Um escândalo provocava uma agitação muito estranha, pensou Audrianna na tarde seguinte. A casa se tornara fúnebre, mas, ao mesmo tempo, repleta de determinação.
Lizzie e Celia haviam ficado noite adentro debatendo a forma de resgatar Audrianna. Abordaram o problema de perspectivas muito diferentes. Lizzie acreditava que, na melhor das hipóteses, seriam necessárias algumas décadas de uma vida impecável e trabalho de caridade significativo para redimir uma falha que envolvia a perda da virtude. Celia opinava que um comportamento confiante, um estilo admirável e um amante importante conseguiam recolocar mais depressa a mulher na sociedade, e numa posição mais elevada.
Nenhuma das duas perguntou qual era a preferência de Audrianna, que se limitou a ficar sentada na cama enquanto elas dissecavam o desastre em que a sua vida se tornara.
Na manhã seguinte deslocaram-se as duas a Cumberworth para pôr no correio uma carta que Audrianna escrevera finalmente à mãe. Meia hora depois de terem saído, tornou-se claro que a carta não era necessária. Uma carruagem alugada subiu o caminho e parou em frente à casa de Daphne. Esgueirando-se numa janela, Audrianna reconheceu as ocupantes.
Daphne materializou-se ao seu lado e ficaram juntas vendo a mãe e a irmã se dirigirem para a porta.
– Está perturbada, claro – disse Daphne. Referia-se à expressão do rosto da mãe de Audrianna.
Audrianna nunca vira a mãe com um ar tão abatido.
Nem sequer após a morte do pai, nem sequer durante a perseguição constante de Lord Sebastian e de outros, a mãe quebrara completamente. Agora caminhava como se fosse um tormento estar viva. Ainda se vestia toda de preto, apesar de as amigas que restavam argumentarem que o período de luto profundo devia ser encurtado quando é o marido que dera fim à própria vida.
– Sua irmã Sarah parece revoltada – disse Daphne. – Por você, imagino.
– Não é por mim. Ela sabe o que isso vai lhe custar. – Existira uma possibilidade, ainda que pequena, de que Sarah escapasse do pior da desgraça do pai. Com uma pensão modesta e alguns anos decorridos, podia casar decentemente, ainda que não tão bem quanto desejasse. Fora uma das razões pelas quais Audrianna saíra para viver com Daphne – para permitir à mãe gastar o pouco que tinha na única filha para a qual ainda era possível obter um futuro respeitável.

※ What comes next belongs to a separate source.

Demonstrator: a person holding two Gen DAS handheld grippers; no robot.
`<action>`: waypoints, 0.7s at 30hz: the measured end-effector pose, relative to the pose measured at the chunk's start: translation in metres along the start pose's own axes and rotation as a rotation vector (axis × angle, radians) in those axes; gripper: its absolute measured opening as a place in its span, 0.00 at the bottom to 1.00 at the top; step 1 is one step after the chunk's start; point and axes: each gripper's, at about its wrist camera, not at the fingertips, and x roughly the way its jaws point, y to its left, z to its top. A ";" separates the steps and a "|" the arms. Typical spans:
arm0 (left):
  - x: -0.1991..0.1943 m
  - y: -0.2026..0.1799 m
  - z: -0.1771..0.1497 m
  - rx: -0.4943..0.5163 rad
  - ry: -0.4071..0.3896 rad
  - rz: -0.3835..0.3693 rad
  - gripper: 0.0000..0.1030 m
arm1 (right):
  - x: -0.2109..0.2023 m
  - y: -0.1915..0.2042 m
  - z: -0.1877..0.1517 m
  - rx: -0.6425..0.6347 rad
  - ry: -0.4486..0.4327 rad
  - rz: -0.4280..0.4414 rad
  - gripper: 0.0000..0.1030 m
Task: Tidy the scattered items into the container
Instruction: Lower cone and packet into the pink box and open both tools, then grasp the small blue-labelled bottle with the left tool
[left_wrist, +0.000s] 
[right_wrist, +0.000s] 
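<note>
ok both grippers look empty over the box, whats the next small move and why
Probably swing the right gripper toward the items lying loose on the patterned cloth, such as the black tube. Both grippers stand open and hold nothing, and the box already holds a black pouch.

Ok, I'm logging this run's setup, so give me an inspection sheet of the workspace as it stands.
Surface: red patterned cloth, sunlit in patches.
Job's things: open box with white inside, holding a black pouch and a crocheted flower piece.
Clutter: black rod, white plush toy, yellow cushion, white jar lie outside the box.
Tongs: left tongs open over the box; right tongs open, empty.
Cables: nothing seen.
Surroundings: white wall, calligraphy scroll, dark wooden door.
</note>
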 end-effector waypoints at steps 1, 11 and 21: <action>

Audrianna seguiu Daphne até a porta. Quando se abriu, tanto a mãe quanto Sarah tinham substituído os seus reais sentimentos por máscaras de compaixão.
– Querida tia Meg – cumprimentou Daphne, inclinando-se para um beijo. – Que oportuno ter vindo. Temos muito sobre que conversar.
– Chegou aos meus ouvidos a história mais absurda, Lord Sebastian. – Mr. John Pond, astrônomo real, espiava pelo novo telescópio meridiano de três metros enquanto falava. Inclinou o mecanismo uma fração de centímetro e voltou a espiar. Acima deles, um painel do Edifício do Meridiano de Greenwich abria-se para as estrelas.
– Era sobre aquela ocorrência no Duas Espadas, à saída de Brighton. Agora o que se ouve é uma narrativa elaborada, comprida e fantasiosa. Algo acerca de um intruso misterioso e um encontro por coincidência. Os seus amigos deviam conceber uma explicação mais plausível, se pretendem absolvê-lo.
Sebastian conhecia Pond há mais de dez anos. Foram apresentados quando Sebastian ainda estava na universidade e desde então o famoso astrônomo lhe ensinara algumas coisas acerca da sua ciência, que não se aprendia em livros nem conferências. Havia se desenvolvido uma amizade que agora dava a Sebastian acesso fácil ao observatório e também dava a Pond a possibilidade de falar assim abertamente.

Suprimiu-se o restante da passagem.